Depending on the consistency of the medication this technique might work. I used it when I had to give my tortoise worm medication. I brought out the infamous Romain lettuce leaf squirt of the medicine onto it and rub it around, let it dry for a few minutes and rolled up the leaf like a burito. . And then hand fed it to my tortoise she ate it right up.


----------



## Number1Platypus (Oct 5, 2014)

I have to give mine the same medicine! I'm hoping it goes well. My poor guys top beak is missing so he can't fully close his mouth so I can just put the syringe in but the vet said it will also help to hold him slanted (like head up and tail down) to help it go down easier


----------



## stojanovski92113 (Oct 6, 2014)

Number1Platypus said:


> I have to give mine the same medicine! I'm hoping it goes well. My poor guys top beak is missing so he can't fully close his mouth so I can just put the syringe in but the vet said it will also help to hold him slanted (like head up and tail down) to help it go down easier


 Poor guy! What happened?


----------



## tortadise (Oct 6, 2014)

Try soaking him in warm water and picking him up and tilting his flank down and head kinda upwards. He should stick his head and neck out when you do this, then you can grab him behind the head and administer it orally, a small syringe will be good to use. Tortoises have connected nasal passage to the mouth. So make sure and get it as far back into his mouth as possible so he doesn't spew it out his nostrils.


----------



## CourtneyG (Oct 6, 2014)

Someone should make a video of how to orally administer medication to a tort that is small enough to pick up and hold. A good technique I learned is to tip them forward and when they pop their head out, take the pointer fingers and place them on either side of the skull and along the neck and gently squeeze, this prevents the head from going back in and does not hurt them, as long as you don't squeeze to hard, but you don't want it to be weak that they can slip through. A second person can come with a wide tongue depressor and gently press the depressor to one side of the beak and a finger to the other side (where the top and bottom beak meet) this pressure causes them to open up and then quickly, but carefully insert depressor into the mouth to keep it open and get the syringe or tube and insert into the back of the throat to prevent aspiration, the depressor can be removed, they don't close their mouth when something is in there, and slowly inject the fluid in the mouth giving time to swallow. A feeder tube should be lubed and then be slowly inserted down the throat until resistance is met, then stop. Liqiud should be slowly injected into the stomach, if the fluid is seen coming up around tube, remove tube carefully and fast. Invert tortoise so head faces down, let any excess fluid drain out mouth to prevent aspiration, lower fluid to be injected next time. tube feeding should be 3 to 4 days apart, reptiles digest slower than other creatures. Once done with all this, let them be in their warm tank to get over stress, a nice soak the next day is good too, but try not bother them too much. Reptiles get over stress very slowly, can take a week or more normally.

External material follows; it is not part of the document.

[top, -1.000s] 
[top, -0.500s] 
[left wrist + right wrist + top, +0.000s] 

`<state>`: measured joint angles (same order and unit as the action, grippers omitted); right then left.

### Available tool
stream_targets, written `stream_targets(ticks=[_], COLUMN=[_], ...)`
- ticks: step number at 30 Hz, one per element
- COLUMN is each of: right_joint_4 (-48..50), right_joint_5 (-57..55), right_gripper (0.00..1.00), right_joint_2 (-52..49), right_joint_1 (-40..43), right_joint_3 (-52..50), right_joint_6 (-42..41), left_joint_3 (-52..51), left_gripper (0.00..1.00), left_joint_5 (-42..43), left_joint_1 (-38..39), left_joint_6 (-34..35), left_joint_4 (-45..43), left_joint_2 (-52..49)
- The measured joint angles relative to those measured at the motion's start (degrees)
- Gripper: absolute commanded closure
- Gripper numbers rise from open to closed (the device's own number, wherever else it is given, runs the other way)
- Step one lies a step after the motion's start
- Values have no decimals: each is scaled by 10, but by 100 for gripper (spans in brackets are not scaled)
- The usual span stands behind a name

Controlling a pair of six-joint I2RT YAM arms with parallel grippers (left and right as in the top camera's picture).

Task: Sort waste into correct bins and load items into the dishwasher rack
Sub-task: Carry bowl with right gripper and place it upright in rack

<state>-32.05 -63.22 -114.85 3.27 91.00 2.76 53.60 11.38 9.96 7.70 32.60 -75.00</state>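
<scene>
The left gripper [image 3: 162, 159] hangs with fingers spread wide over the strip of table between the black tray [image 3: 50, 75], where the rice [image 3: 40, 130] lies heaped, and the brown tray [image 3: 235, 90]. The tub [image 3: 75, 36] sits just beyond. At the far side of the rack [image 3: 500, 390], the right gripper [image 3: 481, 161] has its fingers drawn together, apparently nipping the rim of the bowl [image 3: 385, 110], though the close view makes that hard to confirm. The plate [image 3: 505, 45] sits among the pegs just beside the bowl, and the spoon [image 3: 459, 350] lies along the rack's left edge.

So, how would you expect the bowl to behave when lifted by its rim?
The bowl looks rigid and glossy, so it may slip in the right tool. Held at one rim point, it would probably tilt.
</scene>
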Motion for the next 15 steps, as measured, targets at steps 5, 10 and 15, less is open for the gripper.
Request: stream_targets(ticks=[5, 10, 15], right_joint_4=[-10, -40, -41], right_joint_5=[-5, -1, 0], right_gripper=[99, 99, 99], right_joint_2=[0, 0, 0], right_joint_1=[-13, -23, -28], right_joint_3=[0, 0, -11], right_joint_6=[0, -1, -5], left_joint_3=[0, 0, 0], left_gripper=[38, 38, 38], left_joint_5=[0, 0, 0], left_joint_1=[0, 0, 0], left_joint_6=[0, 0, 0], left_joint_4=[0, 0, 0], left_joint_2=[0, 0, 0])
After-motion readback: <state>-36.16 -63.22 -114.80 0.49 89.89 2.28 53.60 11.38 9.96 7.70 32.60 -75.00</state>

Notes: tube should be straight in the mouth and depressor should be evenly placed in mouth, the bottom jaw of tortoises is not fused like a mammal, the bones float and can be broken easily if too rough inserting anything or if beak gets bad enough.


----------



## Number1Platypus (Oct 6, 2014)

stojanovski92113 said:


> Poor guy! What happened?


I got him from people my cousin knows a month and 3 weeks ago and he was in really bad shape, the top beak was broken and what was left was curling up and the bottom was over grown and he had pretty much no nose. Skin was all messed up and it was living in the completely wrong substrate :/ I've taken him to the vet 3 times since I got him :/ and yesterday I realized he had a respitory infection so he needs medicine for that and he's getting tested for worms :/ this poor guys been through hell but he's getting better and I'm hoping he doesn't hate me for it!


----------



## Number1Platypus (Oct 6, 2014)

CourtneyG said:


> Someone should make a video of how to orally administer medication to a tort that is small enough to pick up and hold. A good technique I learned is to tip them forward and when they pop their head out, take the pointer fingers and place them on either side of the skull and along the neck and gently squeeze, this prevents the head from going back in and does not hurt them, as long as you don't squeeze to hard, but you don't want it to be weak that they can slip through. A second person can come with a wide tongue depressor and gently press the depressor to one side of the beak and a finger to the other side (where the top and bottom beak meet) this pressure causes them to open up and then quickly, but carefully insert depressor into the mouth to keep it open and get the syringe or tube and insert into the back of the throat to prevent aspiration, the depressor can be removed, they don't close their mouth when something is in there, and slowly inject the fluid in the mouth giving time to swallow. A feeder tube should be lubed and then be slowly inserted down the throat until resistance is met, then stop. Liqiud should be slowly injected into the stomach, if the fluid is seen coming up around tube, remove tube carefully and fast. Invert tortoise so head faces down, let any excess fluid drain out mouth to prevent aspiration, lower fluid to be injected next time. tube feeding should be 3 to 4 days apart, reptiles digest slower than other creatures. Once done with all this, let them be in their warm tank to get over stress, a nice soak the next day is good too, but try not bother them too much. Reptiles get over stress very slowly, can take a week or more normally.
> 
> Notes: tube should be straight in the mouth and depressor should be evenly placed in mouth, the bottom jaw of tortoises is not fused like a mammal, the bones float and can be broken easily if too rough inserting anything or if beak gets bad enough.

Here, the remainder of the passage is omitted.